WHAT YOU NEED TO DO: In the material below, identify each line bearing the word "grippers". Reproduce those lines.

DATA PROVIDED:
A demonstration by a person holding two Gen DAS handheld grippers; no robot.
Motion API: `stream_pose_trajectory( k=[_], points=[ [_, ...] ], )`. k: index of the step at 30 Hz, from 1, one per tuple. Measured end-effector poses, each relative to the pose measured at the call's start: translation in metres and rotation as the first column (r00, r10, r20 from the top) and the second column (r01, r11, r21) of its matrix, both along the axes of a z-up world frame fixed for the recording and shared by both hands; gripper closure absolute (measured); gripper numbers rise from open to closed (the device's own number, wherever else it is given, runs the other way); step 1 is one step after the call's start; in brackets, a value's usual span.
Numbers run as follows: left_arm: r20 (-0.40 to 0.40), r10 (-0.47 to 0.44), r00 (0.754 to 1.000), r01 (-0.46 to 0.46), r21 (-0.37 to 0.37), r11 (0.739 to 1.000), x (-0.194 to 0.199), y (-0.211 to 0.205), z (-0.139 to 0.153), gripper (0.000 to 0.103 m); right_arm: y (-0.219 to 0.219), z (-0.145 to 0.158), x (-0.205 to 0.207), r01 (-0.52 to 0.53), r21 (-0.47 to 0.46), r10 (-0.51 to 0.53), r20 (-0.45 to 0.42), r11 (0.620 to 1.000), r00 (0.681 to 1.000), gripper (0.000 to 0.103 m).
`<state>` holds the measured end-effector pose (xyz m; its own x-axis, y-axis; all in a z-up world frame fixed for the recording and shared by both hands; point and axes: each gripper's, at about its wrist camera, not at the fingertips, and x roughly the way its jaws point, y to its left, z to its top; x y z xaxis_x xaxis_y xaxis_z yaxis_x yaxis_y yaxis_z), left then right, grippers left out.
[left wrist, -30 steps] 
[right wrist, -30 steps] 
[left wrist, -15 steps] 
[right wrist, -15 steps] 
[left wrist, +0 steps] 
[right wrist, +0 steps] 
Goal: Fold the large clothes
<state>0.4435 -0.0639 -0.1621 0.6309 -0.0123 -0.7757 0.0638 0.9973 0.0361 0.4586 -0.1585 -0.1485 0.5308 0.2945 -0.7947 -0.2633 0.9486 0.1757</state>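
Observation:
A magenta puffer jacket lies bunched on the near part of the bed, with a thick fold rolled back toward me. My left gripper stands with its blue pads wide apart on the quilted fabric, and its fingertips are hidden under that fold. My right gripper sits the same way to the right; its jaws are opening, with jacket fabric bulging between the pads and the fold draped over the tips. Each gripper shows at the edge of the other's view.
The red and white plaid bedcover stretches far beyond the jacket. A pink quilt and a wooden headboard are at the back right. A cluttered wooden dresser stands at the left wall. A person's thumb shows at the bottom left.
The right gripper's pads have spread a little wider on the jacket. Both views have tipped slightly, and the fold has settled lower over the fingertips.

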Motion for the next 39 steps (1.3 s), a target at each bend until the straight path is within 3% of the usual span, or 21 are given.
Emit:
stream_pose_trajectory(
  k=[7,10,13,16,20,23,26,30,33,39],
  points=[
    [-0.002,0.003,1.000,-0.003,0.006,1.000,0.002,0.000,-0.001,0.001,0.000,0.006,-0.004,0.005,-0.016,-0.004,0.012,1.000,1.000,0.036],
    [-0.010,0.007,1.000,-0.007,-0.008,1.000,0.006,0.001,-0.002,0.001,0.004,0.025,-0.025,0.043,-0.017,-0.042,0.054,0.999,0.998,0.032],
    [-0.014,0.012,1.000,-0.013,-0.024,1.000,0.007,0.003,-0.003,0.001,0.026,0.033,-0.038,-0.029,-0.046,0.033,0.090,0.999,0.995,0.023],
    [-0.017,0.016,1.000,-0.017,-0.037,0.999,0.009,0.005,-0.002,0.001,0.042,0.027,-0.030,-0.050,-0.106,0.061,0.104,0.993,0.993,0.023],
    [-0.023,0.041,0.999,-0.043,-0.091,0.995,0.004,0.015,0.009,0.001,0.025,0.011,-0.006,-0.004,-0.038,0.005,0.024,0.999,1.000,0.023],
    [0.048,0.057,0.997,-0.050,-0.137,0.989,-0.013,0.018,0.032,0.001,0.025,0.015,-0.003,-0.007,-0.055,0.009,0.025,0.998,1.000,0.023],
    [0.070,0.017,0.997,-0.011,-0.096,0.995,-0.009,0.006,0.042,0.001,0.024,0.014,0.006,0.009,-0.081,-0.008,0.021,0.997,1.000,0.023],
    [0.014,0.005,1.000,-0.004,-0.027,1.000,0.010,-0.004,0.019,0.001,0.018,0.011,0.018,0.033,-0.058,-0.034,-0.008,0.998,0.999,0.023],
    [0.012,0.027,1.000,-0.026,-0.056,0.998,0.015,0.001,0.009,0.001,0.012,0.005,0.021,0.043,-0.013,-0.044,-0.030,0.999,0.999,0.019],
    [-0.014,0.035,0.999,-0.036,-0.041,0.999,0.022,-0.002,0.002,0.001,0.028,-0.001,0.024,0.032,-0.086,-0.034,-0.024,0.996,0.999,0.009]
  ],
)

RESPONSE AREA:
A demonstration by a person holding two Gen DAS handheld grippers; no robot.
`<state>` holds the measured end-effector pose (xyz m; its own x-axis, y-axis; all in a z-up world frame fixed for the recording and shared by both hands; point and axes: each gripper's, at about its wrist camera, not at the fingertips, and x roughly the way its jaws point, y to its left, z to its top; x y z xaxis_x xaxis_y xaxis_z yaxis_x yaxis_y yaxis_z), left then right, grippers left out.

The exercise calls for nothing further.